> **Source material**:
****
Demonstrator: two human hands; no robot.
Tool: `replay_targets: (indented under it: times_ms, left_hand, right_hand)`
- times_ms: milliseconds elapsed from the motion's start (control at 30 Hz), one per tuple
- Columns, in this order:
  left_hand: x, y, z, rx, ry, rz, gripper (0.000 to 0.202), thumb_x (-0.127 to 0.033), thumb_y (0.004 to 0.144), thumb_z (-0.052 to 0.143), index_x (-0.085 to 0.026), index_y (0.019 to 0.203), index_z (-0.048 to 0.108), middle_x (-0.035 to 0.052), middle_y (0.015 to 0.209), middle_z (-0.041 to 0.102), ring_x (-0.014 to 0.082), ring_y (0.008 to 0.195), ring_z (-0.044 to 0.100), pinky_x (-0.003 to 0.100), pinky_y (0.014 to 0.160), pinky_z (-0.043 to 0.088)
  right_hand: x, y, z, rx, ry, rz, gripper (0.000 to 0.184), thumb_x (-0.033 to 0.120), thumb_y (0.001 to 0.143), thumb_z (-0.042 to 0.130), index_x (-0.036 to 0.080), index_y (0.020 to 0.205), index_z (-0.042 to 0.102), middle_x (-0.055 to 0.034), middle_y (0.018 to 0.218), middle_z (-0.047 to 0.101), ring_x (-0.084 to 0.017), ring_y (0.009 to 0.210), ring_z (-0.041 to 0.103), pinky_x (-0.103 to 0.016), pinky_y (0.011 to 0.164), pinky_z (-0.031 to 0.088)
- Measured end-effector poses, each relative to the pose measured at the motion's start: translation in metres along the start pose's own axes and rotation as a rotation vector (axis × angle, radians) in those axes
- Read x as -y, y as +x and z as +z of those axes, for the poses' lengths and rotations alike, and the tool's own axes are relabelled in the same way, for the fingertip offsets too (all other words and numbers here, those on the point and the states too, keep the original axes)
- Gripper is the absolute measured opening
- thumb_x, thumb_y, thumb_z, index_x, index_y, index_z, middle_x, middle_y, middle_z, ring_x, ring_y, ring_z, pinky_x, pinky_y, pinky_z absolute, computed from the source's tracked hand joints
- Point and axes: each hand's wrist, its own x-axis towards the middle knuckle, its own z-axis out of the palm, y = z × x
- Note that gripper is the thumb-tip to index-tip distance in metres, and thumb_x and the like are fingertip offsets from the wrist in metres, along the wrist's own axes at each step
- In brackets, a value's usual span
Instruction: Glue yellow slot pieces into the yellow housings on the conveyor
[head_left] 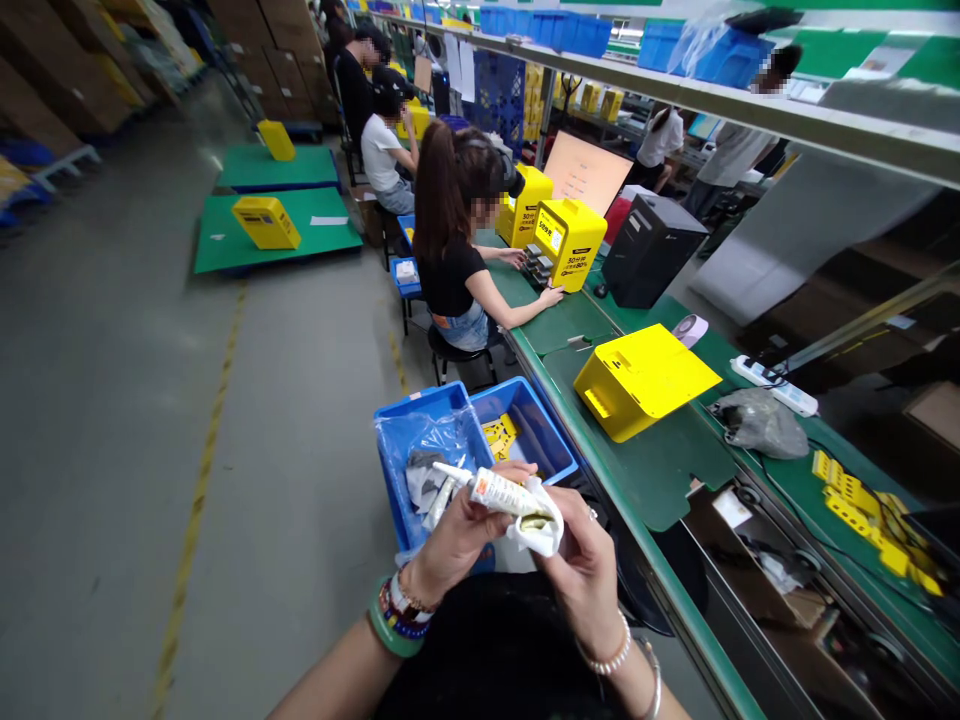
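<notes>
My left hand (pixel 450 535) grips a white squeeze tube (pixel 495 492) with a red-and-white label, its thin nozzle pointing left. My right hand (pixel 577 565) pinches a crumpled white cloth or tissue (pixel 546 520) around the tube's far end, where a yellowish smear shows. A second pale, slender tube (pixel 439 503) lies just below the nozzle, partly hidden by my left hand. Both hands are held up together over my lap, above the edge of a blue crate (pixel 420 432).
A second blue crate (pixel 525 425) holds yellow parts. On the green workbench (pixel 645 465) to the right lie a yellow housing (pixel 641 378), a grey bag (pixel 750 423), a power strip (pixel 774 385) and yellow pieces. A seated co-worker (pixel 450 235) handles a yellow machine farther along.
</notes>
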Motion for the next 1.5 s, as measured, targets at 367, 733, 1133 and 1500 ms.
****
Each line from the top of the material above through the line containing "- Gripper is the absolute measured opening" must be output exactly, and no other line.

Demonstrator: two human hands; no robot.
Tool: `replay_targets: (indented under it: times_ms, left_hand, right_hand)`
- times_ms: milliseconds elapsed from the motion's start (control at 30 Hz), one per tuple
- Columns, in this order:
  left_hand: x, y, z, rx, ry, rz, gripper (0.000 to 0.202), thumb_x (-0.127 to 0.033), thumb_y (0.004 to 0.144), thumb_z (-0.052 to 0.143), index_x (-0.085 to 0.026), index_y (0.019 to 0.203), index_z (-0.048 to 0.108), middle_x (-0.035 to 0.052), middle_y (0.015 to 0.209), middle_z (-0.041 to 0.102), ring_x (-0.014 to 0.082), ring_y (0.008 to 0.195), ring_z (-0.044 to 0.100), pinky_x (-0.003 to 0.100), pinky_y (0.014 to 0.160), pinky_z (-0.043 to 0.088)
  right_hand: x, y, z, rx, ry, rz, gripper (0.000 to 0.184), thumb_x (-0.033 to 0.120), thumb_y (0.001 to 0.143), thumb_z (-0.042 to 0.130), index_x (-0.036 to 0.080), index_y (0.020 to 0.205), index_z (-0.042 to 0.102), middle_x (-0.055 to 0.034), middle_y (0.018 to 0.218), middle_z (-0.047 to 0.101), ring_x (-0.084 to 0.017), ring_y (0.009 to 0.210), ring_z (-0.041 to 0.103), pinky_x (-0.103 to 0.016), pinky_y (0.011 to 0.164), pinky_z (-0.031 to 0.088)
- Measured end-effector poses, each relative to the pose measured at the motion's start: translation in metres along the start pose's own axes and rotation as a rotation vector (axis × angle, radians) in those axes
- Read x as -y, y as +x and z as +z of those axes, for the poses' lengths and rotations alike, and the tool's own axes are relabelled in the same way, for the fingertip offsets too (all other words and numbers here, those on the point and the states too, keep the original axes)
- Gripper is the absolute measured opening

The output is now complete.